I like Christmas music. I always have. And I listen to a lot of it between Black Friday and Christmas Day. What follows is a list of my 10 most-listened-to albums, according to play information from Media Jukebox, my laptop music player.
10. A Christmas Gift to You From Phil Spector/Various Artists. Originally released on November 22, 1963, and now as familiar as the weather—which is the most appealing characteristic of Christmas music. It’s music we already know. It takes us to places we have been and places we want to go again.
9. The Spirit of Christmas/Ray Charles. Released in 1985. Who’s gonna say no to Brother Ray singing holiday tunes?
8. Have Yourself a Soulful Little Christmas/Kenny Burrell. An album celebrating its 50th anniversary in 2016, and one for the short list of holiday albums that sound good in July. Burrell, a guitarist who turned 85 this year, still teaches jazz at UCLA.
7. In the Christmas Spirit/Booker T and the MGs. Another album celebrating its 50th anniversary in 2016. I’m not the first person to marvel at the economy of this band, and this record. Booker T. Jones, Steve Cropper, Duck Dunn, and Al Jackson never play one more note than they need to, and the ones they do play could not be improved upon. (Hear the whole thing here.)
6. Winter Wonderland/Earl Grant. If you know Earl Grant at all, it’s from his 1958 hit record “The End.” Winter Wonderland features a mix of vocals and instrumentals with Grant on piano and organ. It was released in 1969, just months before Grant’s death in a traffic accident at age 39 1965. (Hear the whole thing here.)

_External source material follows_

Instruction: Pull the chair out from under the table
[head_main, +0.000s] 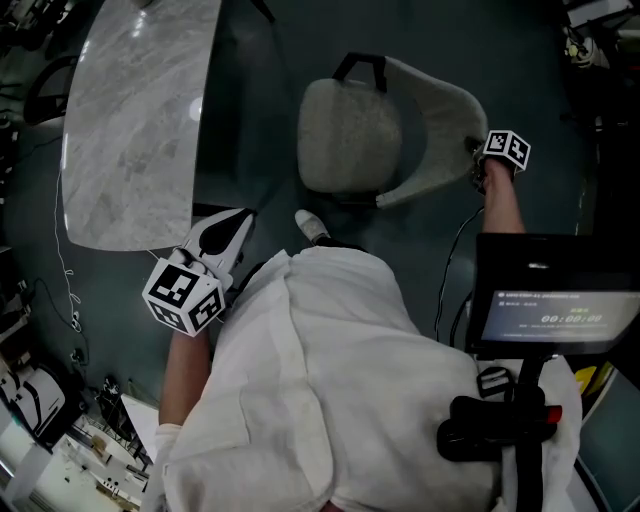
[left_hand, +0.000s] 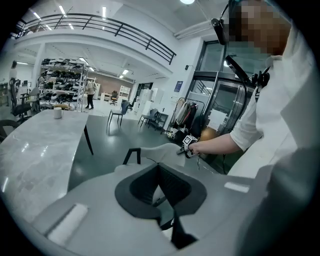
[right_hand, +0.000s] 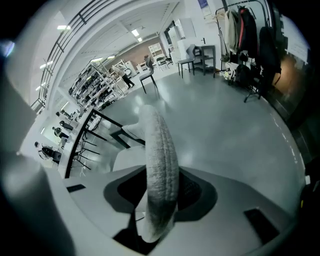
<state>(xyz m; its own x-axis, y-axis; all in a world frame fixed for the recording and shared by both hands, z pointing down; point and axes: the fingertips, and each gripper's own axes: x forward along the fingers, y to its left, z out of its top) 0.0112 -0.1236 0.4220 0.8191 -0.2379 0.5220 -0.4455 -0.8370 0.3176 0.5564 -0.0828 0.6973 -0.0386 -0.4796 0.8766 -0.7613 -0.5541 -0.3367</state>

5. Christmas Variations/Rick Wakeman. On which Wakeman applies a filigree of piano, synth, and Mellotron to change up familiar seasonal music, hence the “variations” in the title. A positively lovely record, released in 2000. (Hear the whole thing here.)
4. Merry Ole Soul/Duke Pearson. On the list of life’s great stuff, classic Blue Note Records small-combo jazz is right up there. Merry Ole Soul, released in 1969, is one of the best examples of the style, regardless of the season. (Whole album here.)
3. Holiday Soul/Bobby Timmons. Holiday Soul came out in 1964, when soul jazz was growing in popularity, and Timmons was right on time. This thing swings. (Somewhat scratchy vinyl version of the whole thing here.)
2. MoJazz Christmas/Various Artists. Motown made several forays into jazz. The subsidiary label Workshop Jazz released a few albums in the early 60s, including some of the first recordings by the Four Tops. In 1969, a jazz single by Funk Brother Jack Ashford was the only release on the Blaze imprint. And in the 1990s, Motown founded MoJazz. Among its most prolific artists were drummer/vocalist Norman Connors (whose single “You Are My Starship” made the Top 40 in 1976), ex-basketball star and bassist Wayman Tisdale, guitarist Norman Brown, and saxophonist J. Spencer. The label also reissued albums by the Crusaders, Hugh Masekela, Grover Washington Jr., and even Stevie Wonder’s instrumental album, which he recorded in 1968 under the name Eivets Rednow. Brown and Spencer are heard on MoJazz Christmas, which is pleasant enough when it pops up on shuffle but not something I’m going to put on deliberately. (But you can. The whole thing is here.)
1. A Charlie Brown Christmas/Vince Guaraldi Trio. Some albums simply wear out on us. We loved them for years, we listened to them a million times, we know they’re great and/or historically important, but we simply don’t need to hear them anymore. But for me, A Charlie Brown Christmas isn’t there yet. It makes the Christmas season feel the way it’s supposed to feel, and nothing else does it quite the same way.
Honorable Mention: The Spirit of Christmas With the Living Strings. Why my laptop music player doesn’t show this among my 10 most-played Christmas albums I do not know, but it certainly belongs on the list because it’s been a part of every Christmas in my life since my parents brought it home way back when. It, too, makes Christmas feel the way it’s supposed to feel. (Full album here.)